This might become an unpopular opinion, but here’s a scenario that we know all too well — a manager talks about new directions for a product, leaves the room, and all the people who are responsible for delivering new features just roll their eyes and decide to “go with it.”
Tech professionals are often introverts and don’t want to confront the management, but more developers should take up leadership roles, to drive digital transformations in their organizations. Check out this article where we talk about developing engineers into leaders.

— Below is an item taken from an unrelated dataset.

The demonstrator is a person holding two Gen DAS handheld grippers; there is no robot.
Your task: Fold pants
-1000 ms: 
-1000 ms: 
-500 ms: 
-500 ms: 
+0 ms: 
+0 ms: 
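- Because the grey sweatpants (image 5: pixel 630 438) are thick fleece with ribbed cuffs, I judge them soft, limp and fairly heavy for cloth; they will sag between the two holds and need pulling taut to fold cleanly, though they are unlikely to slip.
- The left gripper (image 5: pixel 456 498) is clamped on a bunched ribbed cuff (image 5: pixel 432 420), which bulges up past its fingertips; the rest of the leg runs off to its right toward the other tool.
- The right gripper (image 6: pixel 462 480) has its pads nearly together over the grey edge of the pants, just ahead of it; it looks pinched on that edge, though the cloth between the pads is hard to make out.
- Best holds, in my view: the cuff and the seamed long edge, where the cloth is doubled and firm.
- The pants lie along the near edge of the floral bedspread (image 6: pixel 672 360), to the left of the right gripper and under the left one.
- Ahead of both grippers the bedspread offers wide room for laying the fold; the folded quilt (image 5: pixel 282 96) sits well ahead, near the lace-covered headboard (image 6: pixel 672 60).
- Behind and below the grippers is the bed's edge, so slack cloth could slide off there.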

Leadership is not a competition. You can have a team of 3, 4, 5 leaders, each responsible for different elements (such as coding, user research, and testing). We should move away from the military linear hierarchy and become more like José Mourinho.
Yes, this José Mourinho, the coach of Tottenham Hotspurs who was humble enough to recognize that he can only lead his team in the area of his expertise, leaving the other leadership fields to the players:
“I’m not here to tell them how to play, do this thing or that thing. They know better. I’m here to coach the team—not the players—to make sure they can work together.”
And so by now, we know that software projects and transformations can go wrong because of fear or bad management. But there’s a third variable in this “failure equation.”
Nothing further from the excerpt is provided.